International Woodworkers of America, AFL-CIO, CLC (“IWA”) and one of its local unions sued Champion International Corporation (“Champion”) alleging racial discrimination in employment in violation of Title VII and 42 U.S.C. § 1981. After a trial, the district court entered judgment on the merits dismissing the claims of all plaintiffs and assessing costs against IWA. We affirmed the district court’s judgment on the merits.
After denying Champion’s motion for attorneys’ fees, the district judge referred all other cost questions to a magistrate. The magistrate awarded Champion $14,750.87 in costs, of which $11,807.16 were for a portion of the services of an expert witness employed by Champion for the statistical aspects of the case. IWA objected to certain parts of the award, particularly to the taxing of the expert witness’ fees in an amount exceeding that provided for by § 1821, and the case returned to the district judge.

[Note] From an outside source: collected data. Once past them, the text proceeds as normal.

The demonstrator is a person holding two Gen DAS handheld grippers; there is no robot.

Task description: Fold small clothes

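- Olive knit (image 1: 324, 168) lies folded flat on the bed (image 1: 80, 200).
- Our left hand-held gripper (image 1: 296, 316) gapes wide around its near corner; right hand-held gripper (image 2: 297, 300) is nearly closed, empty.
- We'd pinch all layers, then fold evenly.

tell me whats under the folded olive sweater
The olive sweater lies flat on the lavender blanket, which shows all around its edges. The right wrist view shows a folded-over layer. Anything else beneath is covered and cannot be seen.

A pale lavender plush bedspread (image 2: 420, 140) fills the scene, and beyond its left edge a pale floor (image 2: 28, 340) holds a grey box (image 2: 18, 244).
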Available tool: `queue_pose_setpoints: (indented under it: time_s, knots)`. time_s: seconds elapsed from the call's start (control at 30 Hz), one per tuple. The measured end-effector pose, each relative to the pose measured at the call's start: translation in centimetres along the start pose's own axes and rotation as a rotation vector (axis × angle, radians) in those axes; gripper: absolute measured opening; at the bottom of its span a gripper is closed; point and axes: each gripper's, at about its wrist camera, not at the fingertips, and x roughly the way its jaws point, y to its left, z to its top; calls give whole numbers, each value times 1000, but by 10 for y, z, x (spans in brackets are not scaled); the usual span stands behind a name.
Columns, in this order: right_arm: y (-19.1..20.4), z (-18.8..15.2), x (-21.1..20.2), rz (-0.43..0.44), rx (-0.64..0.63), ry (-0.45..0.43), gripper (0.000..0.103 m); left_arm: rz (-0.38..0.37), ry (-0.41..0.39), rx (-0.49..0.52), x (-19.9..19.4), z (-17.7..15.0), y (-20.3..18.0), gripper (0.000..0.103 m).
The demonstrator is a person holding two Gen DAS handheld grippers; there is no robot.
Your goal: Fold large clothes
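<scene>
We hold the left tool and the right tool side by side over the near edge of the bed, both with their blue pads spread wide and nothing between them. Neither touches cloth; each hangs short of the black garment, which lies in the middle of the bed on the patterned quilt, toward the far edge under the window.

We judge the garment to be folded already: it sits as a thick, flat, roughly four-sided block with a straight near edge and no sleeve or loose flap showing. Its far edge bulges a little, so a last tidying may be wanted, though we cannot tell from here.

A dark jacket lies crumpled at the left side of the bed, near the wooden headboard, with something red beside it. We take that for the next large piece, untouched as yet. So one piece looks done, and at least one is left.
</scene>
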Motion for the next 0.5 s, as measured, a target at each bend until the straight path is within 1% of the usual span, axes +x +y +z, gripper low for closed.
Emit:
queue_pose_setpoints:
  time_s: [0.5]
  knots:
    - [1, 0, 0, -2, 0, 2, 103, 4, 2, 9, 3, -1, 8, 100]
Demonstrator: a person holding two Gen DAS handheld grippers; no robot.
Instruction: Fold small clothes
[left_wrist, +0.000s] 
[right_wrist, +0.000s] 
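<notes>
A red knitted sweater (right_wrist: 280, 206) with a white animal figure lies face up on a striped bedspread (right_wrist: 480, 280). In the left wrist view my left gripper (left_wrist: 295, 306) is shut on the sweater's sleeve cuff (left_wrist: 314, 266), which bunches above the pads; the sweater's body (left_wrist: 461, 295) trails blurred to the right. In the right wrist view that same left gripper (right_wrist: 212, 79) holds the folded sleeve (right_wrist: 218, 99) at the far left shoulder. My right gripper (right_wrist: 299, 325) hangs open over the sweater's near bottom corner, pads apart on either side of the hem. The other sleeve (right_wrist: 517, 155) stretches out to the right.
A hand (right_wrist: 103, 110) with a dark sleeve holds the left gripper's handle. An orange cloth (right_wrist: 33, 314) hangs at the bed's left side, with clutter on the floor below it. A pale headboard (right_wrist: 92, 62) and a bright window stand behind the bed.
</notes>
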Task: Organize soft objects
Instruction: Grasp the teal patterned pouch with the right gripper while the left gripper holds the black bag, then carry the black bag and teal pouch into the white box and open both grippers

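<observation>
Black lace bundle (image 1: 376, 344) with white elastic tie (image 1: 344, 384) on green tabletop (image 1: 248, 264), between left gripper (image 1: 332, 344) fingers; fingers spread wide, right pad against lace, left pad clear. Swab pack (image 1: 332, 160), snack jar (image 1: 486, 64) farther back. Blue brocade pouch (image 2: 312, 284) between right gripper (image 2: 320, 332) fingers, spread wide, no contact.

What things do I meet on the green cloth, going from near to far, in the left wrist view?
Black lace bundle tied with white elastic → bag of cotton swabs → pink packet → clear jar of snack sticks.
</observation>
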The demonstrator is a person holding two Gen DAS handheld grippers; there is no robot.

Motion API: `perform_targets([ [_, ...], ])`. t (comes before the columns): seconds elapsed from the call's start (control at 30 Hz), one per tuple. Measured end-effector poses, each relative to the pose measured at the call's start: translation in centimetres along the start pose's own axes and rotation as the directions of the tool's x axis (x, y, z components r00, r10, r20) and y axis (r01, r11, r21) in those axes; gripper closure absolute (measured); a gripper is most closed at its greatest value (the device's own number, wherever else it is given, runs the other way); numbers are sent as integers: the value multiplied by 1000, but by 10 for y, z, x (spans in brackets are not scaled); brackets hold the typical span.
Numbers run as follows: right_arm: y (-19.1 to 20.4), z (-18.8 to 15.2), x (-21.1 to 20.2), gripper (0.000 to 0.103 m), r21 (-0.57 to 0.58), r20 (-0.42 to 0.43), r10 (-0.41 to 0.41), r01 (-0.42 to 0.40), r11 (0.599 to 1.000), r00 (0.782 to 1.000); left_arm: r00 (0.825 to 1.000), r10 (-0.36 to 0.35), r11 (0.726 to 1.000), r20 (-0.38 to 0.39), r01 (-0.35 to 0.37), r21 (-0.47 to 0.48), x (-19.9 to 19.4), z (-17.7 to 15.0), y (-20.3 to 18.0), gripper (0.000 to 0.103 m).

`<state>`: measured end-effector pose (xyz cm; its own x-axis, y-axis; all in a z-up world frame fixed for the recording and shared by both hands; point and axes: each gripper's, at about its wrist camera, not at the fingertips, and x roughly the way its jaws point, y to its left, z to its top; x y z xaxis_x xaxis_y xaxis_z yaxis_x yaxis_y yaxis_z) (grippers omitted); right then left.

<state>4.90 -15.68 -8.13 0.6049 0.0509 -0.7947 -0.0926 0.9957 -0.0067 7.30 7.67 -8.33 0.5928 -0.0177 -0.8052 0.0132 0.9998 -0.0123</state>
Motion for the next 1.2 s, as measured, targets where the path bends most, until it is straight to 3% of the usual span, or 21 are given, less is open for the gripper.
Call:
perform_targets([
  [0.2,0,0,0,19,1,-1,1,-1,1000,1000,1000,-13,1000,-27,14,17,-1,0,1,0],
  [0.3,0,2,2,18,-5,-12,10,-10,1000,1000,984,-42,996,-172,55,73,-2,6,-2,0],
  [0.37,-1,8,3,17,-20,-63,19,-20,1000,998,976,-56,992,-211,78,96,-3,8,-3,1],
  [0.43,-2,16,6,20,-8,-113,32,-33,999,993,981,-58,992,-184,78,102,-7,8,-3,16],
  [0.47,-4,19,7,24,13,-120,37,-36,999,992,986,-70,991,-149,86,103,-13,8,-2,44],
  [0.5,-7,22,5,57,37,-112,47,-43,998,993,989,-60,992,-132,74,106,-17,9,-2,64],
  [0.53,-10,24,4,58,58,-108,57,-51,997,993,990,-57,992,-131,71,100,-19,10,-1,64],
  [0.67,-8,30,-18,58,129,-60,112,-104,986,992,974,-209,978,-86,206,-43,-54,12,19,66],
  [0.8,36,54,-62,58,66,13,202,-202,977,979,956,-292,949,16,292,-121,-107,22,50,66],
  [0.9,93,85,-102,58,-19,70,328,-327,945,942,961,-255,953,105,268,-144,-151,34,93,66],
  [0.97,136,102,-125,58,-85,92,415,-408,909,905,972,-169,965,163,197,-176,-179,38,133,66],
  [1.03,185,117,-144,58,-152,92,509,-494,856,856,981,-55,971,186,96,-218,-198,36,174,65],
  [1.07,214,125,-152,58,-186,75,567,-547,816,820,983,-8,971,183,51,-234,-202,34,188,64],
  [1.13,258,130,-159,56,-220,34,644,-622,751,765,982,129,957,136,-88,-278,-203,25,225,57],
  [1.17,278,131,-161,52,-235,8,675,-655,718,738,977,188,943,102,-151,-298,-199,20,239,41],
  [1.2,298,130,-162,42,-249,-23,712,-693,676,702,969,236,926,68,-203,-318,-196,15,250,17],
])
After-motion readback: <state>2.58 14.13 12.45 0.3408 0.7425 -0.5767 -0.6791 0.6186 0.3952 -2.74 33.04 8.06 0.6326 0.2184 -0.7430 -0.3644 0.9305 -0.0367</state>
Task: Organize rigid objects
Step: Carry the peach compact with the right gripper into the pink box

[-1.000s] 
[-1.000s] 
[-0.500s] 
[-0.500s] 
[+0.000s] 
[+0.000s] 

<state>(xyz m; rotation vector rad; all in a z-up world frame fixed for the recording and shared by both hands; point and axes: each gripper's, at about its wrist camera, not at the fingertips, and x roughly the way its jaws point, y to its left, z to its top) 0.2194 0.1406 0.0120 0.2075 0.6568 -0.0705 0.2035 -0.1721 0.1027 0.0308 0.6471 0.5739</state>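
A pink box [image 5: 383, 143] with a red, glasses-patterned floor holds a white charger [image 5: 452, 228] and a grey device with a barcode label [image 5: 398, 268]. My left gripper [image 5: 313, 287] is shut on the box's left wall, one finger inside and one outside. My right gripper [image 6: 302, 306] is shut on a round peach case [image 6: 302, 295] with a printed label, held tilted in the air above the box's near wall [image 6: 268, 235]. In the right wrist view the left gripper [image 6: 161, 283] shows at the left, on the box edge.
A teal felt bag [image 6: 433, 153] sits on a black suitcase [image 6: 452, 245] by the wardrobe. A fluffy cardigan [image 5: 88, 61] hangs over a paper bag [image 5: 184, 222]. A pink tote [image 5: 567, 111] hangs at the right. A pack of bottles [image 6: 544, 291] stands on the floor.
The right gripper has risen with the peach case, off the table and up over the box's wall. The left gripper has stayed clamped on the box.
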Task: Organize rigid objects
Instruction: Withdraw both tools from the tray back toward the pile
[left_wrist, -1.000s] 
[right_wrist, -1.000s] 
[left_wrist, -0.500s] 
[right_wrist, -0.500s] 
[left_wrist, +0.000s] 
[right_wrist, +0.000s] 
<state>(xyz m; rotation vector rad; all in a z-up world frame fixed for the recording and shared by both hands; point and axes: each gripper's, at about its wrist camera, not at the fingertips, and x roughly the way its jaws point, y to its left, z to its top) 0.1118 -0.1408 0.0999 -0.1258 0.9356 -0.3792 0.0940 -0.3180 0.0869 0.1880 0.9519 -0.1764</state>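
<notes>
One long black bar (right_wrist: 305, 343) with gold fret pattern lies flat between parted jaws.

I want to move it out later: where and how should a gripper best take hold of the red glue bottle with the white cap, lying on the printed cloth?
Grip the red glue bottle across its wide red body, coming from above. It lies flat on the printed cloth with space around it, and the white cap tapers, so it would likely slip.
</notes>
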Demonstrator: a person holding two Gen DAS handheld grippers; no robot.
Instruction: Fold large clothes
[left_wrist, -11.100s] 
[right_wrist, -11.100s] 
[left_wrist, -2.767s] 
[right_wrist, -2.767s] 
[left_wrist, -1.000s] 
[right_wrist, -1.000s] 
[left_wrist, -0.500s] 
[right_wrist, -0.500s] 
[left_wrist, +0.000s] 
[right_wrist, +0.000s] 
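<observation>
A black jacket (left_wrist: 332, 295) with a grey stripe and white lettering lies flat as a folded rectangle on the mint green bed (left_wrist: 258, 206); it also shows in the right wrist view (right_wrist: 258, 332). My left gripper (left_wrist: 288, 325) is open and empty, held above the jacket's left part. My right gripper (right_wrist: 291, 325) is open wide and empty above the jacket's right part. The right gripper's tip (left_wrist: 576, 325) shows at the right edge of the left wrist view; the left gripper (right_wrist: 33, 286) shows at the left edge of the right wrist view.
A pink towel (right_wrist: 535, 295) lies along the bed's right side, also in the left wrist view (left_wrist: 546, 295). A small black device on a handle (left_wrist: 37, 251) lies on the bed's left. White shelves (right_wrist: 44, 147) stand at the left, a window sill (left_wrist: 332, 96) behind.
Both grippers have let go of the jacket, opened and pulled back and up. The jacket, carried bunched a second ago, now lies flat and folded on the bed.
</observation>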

The district judge sustained IWA’s objections to the taxing of the excess expert witness’ fees, concluding that this court in Jones v. Diamond had adopted for the purpose of defendants’ excess expert witness’ fees the Christiansburg standard set forth by the Supreme Court governing attorneys’ fees.1 Because IWA’s suit did not meet that standard, the district court refused to grant Champion expert witness’ fees in excess of the amount provided by § 1821.
On appeal, a panel of this court affirmed, 752 F.2d 163 (5th Cir.1985), rejecting Champion’s argument that Copper Liquor III authorized excess expert witness’ fees to a prevailing defendant if the “expert testimony was necessary or helpful to the presentation of civil rights claims, or indispensable to the determination of the case.” The district court’s finding that IWA-Champion litigation failed to meet the Christiansburg standard remained unchallenged on appeal; the panel thus declined to reach the applicability of that standard. This court voted to rehear the case en banc, thereby vacating the panel opinion. See Fifth Circuit Local Rule 41.3.
II.
In the United States, contrary to the English practice, a rule of limited recovery of the expenses of litigation has developed to discourage costly litigation and guarantee access to the courts. See, e.g., Fleisckmann Distilling Corp. v. Maier Brewing Co., 386 U.S. 714, 718, 87 S.Ct. 1404, 1407, 18 L.Ed.2d 475 (1967). The “American Rule” draws a distinction between expenditures incurred by order of the court to facilitate consideration of the case, and expenditures incurred merely to aid one party in the presentation of his side. See Ex Parte Peterson, 253 U.S. 300, 316, 40 S.Ct. 543, 548, 64 L.Ed. 919 (1920). The former, in times past referred to as costs “between party and party,” and now known as taxable costs, are recoverable by the prevailing party under the American Rule; the latter, denominated costs “as between solicitor and client” and including such items as attorneys’ fees and “other expenses entailed by the litigation not included in the ordinary taxable costs recognized by statute,” see Sprague v. Ticonic National Bank, 307 U.S. 161, 164, 59 S.Ct. 777, 778, 83 L.Ed. 1184 (1939), such as expert witness’ fees in excess of the amount provided for by statute, are generally borne by the litigants.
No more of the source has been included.